Previous studies have shown that brain connectivity within the DMN change in association with symptomatic and preclinical AD, but investigation of sex differences in such changes have been limited. Fredericks’ study also examined how connectivity changes in women and men as they age.
Using data from the Human Connectome Project-Aging, the team analyzed brain scans from patients who were in a state of wakeful rest. They found differences in how central communication points in the brain work for women and men. For example, in women compared to men, the parts of the DMN responsible for memory recollection and retrieval, and spatial cognition were more likely to be connected to the overall DMN brain network. These patterns of connectivity, correlated with brain structures responsible for short-term memory performance, resembled changes seen in preclinical AD.

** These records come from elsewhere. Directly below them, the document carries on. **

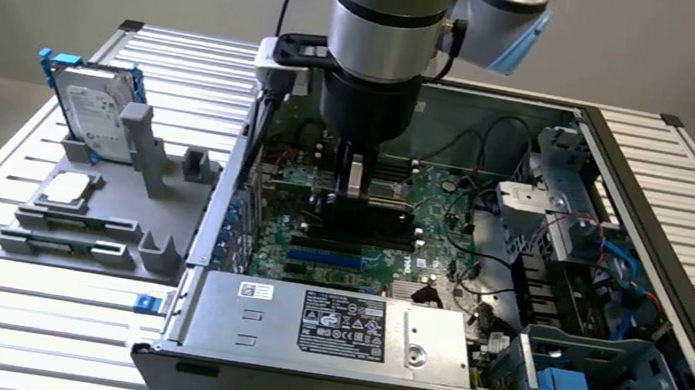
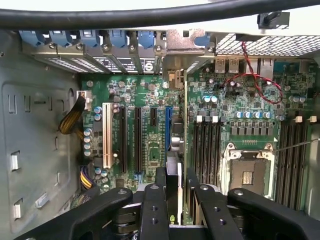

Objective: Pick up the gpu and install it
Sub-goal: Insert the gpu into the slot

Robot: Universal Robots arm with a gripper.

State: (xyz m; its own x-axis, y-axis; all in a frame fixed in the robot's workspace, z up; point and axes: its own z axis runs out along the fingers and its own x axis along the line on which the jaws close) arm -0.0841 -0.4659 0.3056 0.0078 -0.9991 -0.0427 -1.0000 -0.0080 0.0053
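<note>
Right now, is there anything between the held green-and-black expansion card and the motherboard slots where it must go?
Nothing visible does. The end effector grips the flat green-and-black gpu card edge-down over the green motherboard, beside the blue slot. The spot directly under the card is hidden by the card itself.

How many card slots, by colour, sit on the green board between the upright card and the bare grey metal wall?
White slot: 1
Black slots: 3
Blue slot: 1
Total: 5
</note>
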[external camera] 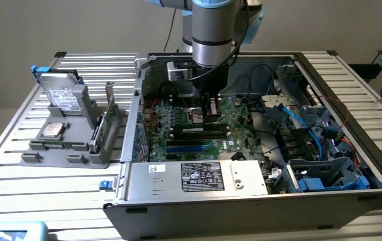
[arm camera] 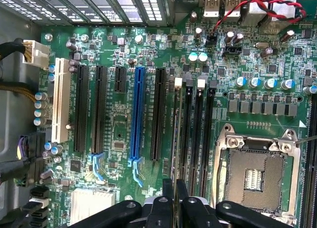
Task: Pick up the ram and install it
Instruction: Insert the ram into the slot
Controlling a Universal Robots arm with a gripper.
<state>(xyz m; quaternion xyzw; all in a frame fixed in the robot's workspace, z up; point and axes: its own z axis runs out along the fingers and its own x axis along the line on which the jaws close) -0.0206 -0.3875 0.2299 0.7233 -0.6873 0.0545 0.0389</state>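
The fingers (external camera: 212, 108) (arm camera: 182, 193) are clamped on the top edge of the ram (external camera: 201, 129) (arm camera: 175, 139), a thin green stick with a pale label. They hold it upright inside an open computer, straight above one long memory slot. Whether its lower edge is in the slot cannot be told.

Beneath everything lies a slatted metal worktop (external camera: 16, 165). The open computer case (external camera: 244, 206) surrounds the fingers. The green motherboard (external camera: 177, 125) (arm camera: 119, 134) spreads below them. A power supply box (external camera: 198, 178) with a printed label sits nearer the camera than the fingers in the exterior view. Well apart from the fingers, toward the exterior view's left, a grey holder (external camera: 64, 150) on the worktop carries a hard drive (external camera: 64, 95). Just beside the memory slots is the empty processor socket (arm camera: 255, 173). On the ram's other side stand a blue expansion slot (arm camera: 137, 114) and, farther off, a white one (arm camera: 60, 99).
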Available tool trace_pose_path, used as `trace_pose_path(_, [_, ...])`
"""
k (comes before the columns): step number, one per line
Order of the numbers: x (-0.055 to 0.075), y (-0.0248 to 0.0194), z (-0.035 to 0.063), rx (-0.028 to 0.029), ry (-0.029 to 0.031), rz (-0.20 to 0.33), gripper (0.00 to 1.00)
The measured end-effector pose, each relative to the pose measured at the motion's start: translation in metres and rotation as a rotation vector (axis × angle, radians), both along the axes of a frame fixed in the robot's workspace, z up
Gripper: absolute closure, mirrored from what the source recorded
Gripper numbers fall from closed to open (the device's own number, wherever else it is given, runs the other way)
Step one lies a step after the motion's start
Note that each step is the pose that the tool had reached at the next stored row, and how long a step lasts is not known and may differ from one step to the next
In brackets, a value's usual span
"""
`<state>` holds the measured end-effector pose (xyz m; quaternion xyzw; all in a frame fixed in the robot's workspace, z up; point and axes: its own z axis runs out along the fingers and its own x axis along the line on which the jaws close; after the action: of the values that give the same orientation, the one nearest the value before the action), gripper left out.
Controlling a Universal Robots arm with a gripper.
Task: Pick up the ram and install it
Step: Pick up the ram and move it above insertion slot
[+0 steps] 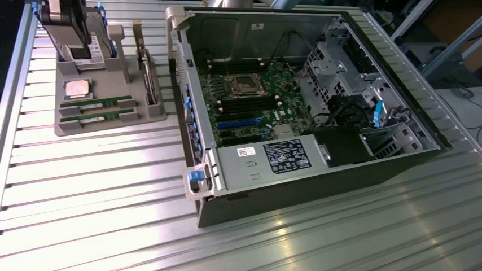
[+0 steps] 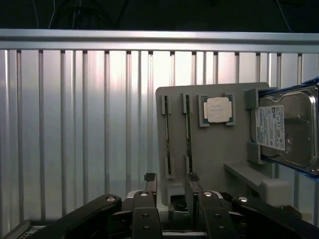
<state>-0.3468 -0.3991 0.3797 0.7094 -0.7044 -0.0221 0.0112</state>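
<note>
Two ram sticks (image 1: 94,104) (image 1: 94,117), thin and green, lie side by side in slots of a grey holder tray (image 1: 113,129) at the exterior view's left. The wrist view sees them edge-on as two narrow strips (image 2: 167,139) (image 2: 188,134) in the same tray (image 2: 209,159). My gripper (image 2: 171,177) hangs above the tray's near edge, just short of the sticks' ends. Its two dark fingertips (image 2: 149,177) stand apart, open, with nothing held between them.
The tray also carries a silver processor chip (image 2: 218,109), a hard drive (image 2: 286,132) standing on edge, and an expansion card (image 1: 150,73). An open computer case (image 1: 180,84) lies at the exterior view's right, with its motherboard (image 1: 249,101) and power supply (image 1: 279,158) exposed. Ribbed metal table (image 1: 90,197) all around.
</note>
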Motion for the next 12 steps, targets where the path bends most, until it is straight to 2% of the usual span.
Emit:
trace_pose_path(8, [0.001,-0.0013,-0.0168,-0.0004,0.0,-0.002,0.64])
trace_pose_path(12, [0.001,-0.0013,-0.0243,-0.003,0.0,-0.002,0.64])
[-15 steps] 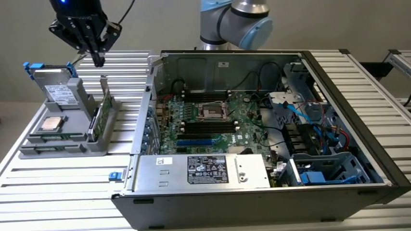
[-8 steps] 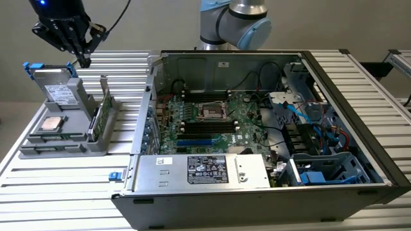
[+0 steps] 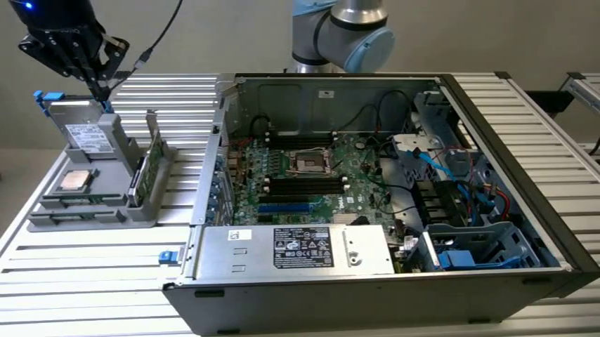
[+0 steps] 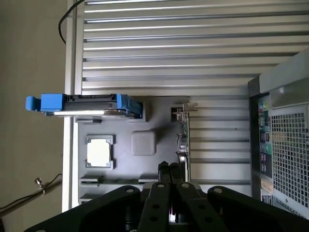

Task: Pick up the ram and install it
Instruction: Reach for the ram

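Ram (image 3: 145,175) is the thin green stick, and it stands on its long edge in a slot of the grey holder (image 3: 94,212) at the exterior view's left, on the side of the holder nearest the computer case (image 3: 310,88). Nothing holds it. Up at the far left the black gripper (image 3: 100,91) hangs in the air over the back end of the holder, with its jaws pressed together and nothing between them. A black cable (image 3: 164,28) runs up from it. Under the gripper a grey drive (image 3: 89,133) with blue tabs stands up in the holder, and in front of it a square silver chip (image 3: 75,181) lies flat in its own pocket. The holder sits on a table (image 3: 94,281) made of long silver slats. In the middle is the big open computer case. Inside it lies the large green board (image 3: 366,182), and at the front is a silver power box (image 3: 300,249) with a black label. Behind the case stands the arm (image 3: 338,28), grey and light blue. In the wrist view, looking down, the ram (image 4: 185,145) shows as a thin line, the gripper (image 4: 170,168) has its tips near one end of it, and the drive (image 4: 91,104) and the chip (image 4: 100,152) sit further off in the holder (image 4: 126,126).
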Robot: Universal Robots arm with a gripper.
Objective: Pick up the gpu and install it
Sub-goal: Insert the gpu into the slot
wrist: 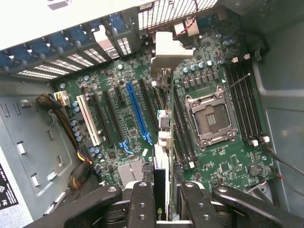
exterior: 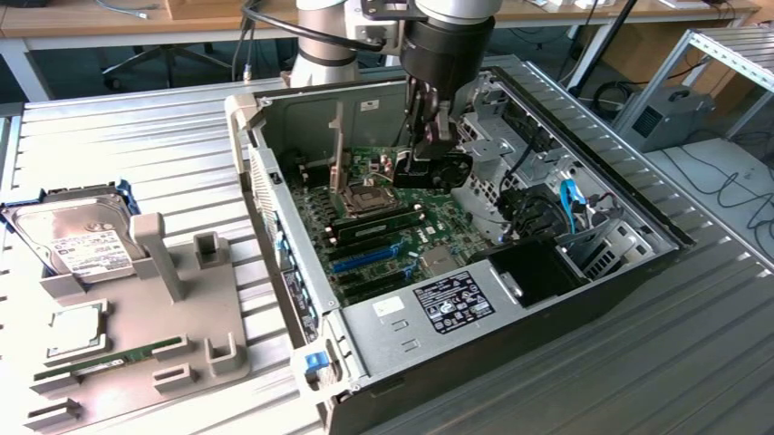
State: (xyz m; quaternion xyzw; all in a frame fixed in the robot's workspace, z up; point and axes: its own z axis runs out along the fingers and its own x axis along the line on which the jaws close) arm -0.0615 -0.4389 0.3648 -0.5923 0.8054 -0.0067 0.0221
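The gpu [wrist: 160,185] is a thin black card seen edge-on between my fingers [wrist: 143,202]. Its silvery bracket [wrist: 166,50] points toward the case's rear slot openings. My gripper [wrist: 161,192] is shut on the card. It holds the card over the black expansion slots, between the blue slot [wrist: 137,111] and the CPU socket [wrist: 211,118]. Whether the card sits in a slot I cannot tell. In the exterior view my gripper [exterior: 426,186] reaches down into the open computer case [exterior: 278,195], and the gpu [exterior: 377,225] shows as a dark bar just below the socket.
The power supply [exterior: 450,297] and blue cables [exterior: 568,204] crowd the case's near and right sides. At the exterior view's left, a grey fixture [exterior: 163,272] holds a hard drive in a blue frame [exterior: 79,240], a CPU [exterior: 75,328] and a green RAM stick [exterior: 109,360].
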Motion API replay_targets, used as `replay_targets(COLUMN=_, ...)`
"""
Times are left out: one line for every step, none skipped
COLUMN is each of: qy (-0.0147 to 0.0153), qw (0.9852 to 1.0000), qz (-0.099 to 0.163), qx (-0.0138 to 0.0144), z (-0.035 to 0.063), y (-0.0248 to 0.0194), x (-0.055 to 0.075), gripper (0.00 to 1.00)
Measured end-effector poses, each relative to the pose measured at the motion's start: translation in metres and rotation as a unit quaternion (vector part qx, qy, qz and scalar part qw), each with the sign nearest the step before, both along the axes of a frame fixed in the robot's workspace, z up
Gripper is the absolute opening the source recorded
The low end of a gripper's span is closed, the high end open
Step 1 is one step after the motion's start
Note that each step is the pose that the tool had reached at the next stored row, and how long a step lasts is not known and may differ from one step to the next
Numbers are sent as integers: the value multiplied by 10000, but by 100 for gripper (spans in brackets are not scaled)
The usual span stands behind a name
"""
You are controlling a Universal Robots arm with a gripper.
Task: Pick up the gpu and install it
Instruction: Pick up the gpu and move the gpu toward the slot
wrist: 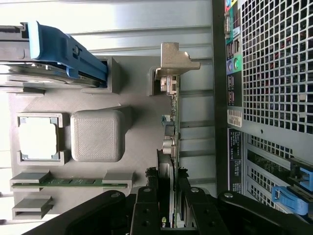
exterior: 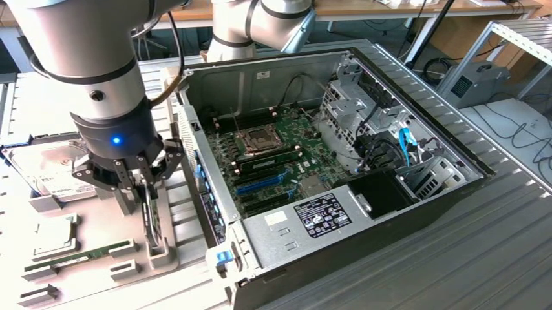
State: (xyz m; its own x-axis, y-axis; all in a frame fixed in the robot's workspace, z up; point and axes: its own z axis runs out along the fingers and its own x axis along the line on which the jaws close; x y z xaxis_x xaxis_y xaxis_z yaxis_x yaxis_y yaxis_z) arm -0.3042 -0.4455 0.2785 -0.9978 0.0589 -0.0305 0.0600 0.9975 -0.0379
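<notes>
The end effector [exterior: 145, 205] clamps both sides of the gpu [exterior: 155, 234] (standing on edge in its grey holder [exterior: 162, 259]) beside the open computer case [exterior: 250, 81].

The arm [exterior: 95, 58] drops in at the exterior view's left, its wrist [exterior: 114, 139] upright with a blue light lit. The tool [exterior: 142, 197] points straight down, its fingers [wrist: 145, 208] pressed against both faces of the upright gpu [wrist: 170, 132].
</notes>
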Motion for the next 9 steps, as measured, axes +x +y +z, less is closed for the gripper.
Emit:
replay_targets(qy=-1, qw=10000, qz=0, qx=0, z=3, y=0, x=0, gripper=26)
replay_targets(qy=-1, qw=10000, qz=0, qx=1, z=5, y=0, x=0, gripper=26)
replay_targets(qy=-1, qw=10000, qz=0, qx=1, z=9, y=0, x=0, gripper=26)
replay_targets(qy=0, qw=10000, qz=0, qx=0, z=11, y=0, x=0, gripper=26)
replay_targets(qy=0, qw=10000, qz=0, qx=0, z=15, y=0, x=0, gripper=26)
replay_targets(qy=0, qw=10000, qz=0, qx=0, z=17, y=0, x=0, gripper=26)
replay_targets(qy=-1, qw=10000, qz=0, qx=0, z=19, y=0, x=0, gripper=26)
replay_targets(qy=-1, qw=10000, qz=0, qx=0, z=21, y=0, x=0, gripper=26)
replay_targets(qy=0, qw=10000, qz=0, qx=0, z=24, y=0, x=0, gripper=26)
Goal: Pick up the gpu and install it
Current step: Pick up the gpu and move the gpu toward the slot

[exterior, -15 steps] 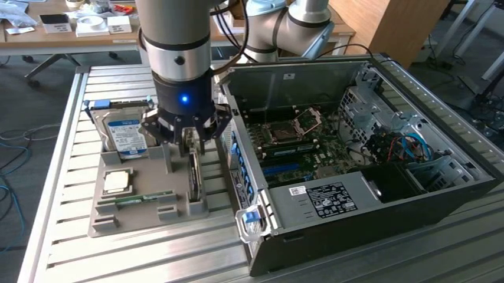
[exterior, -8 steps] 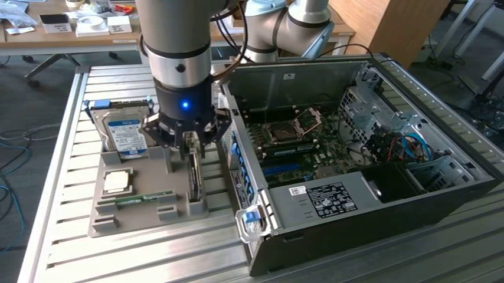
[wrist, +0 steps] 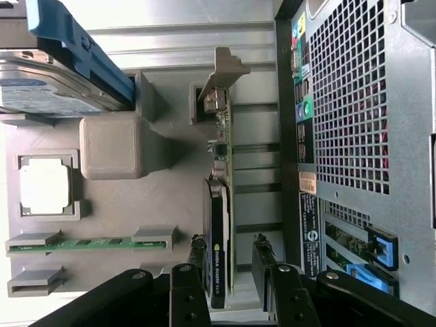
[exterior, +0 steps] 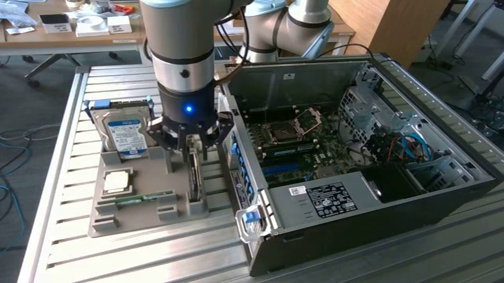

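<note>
Spread apart, the claw [exterior: 187, 154] was seen in the exterior view positioned over a grey holder [exterior: 134, 215], with a finger set on either side of the gpu [exterior: 195, 183]. Nothing was clamped. The gpu was stood on edge in a slot of that holder, on the side nearest the open computer case [exterior: 441, 177]. A blue-labelled hard drive [exterior: 126, 134] was propped upright at the holder's far end, toward the exterior view's left of the claw. A processor chip [exterior: 118, 181] and a green RAM stick [exterior: 146, 198] were laid flat in recesses of their own. Holder and case were both set on a slatted metal table [exterior: 102, 259], and the motherboard [exterior: 299, 147] was exposed inside the case.

From the wrist view, the claw [wrist: 228, 272] was seen astride the gpu [wrist: 221, 184]. One of the fingers [wrist: 196, 259] was placed just beside the card's black cooler, while the other was separated from the board side by a visible gap. The silver bracket [wrist: 221, 71] was found at the card's end farthest from the claw. The case's perforated rear panel [wrist: 354, 102] was seen close alongside the card.
</note>
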### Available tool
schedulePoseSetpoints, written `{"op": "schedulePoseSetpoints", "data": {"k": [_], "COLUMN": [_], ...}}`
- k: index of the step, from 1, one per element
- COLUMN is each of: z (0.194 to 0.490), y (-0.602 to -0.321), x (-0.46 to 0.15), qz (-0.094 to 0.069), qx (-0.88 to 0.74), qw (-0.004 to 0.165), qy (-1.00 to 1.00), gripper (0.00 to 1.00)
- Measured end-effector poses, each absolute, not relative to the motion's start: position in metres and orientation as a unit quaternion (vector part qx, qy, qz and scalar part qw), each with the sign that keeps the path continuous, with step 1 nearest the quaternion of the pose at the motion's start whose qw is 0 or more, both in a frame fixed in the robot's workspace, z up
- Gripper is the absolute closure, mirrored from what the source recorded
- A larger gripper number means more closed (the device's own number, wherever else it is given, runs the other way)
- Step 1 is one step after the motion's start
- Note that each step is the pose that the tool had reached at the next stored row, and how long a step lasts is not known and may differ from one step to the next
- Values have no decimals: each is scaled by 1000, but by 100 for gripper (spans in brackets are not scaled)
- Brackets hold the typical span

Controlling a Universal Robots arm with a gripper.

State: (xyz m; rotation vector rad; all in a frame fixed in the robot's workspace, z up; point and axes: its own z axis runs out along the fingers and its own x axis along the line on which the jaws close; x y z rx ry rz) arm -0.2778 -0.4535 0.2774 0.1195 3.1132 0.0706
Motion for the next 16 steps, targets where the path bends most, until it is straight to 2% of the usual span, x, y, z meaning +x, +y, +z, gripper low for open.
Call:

In addition, greater sex differences were observed during aging. In their 30s and 40s, women relied more on connection to the part of the brain responsible for spatial and verbal memory. In the decades surrounding menopause (40s and 50s), areas critical for memory retrieval showed higher connectivity to the overall DMN. Men, on the other hand, showed a different pattern and their highest connectivity was not observed until their later years (60s-80s). For men, the highest connection to the DMN was in a part of the brain responsible for habit forming and long-term memory.
The researchers believe their findings show that women rely on DMN connections more than men for memory and for a longer period of time. A high level of connectivity may result in a network under stress and more vulnerability to disorders like AD. This “wear and tear” on the portions of the brain critical for memory could explain, in part, why women are at a higher risk for AD.
Fredericks suggested that these findings can help doctors as well as scientists better understand memory performance and how it is related to brain networks, even in people without AD, and in turn, inform the type of memory loss in AD. By identifying patterns in the brains of healthy, aging people, scientists may not only have a future target for intervention but have a larger window of time in which to treat before symptoms are seen.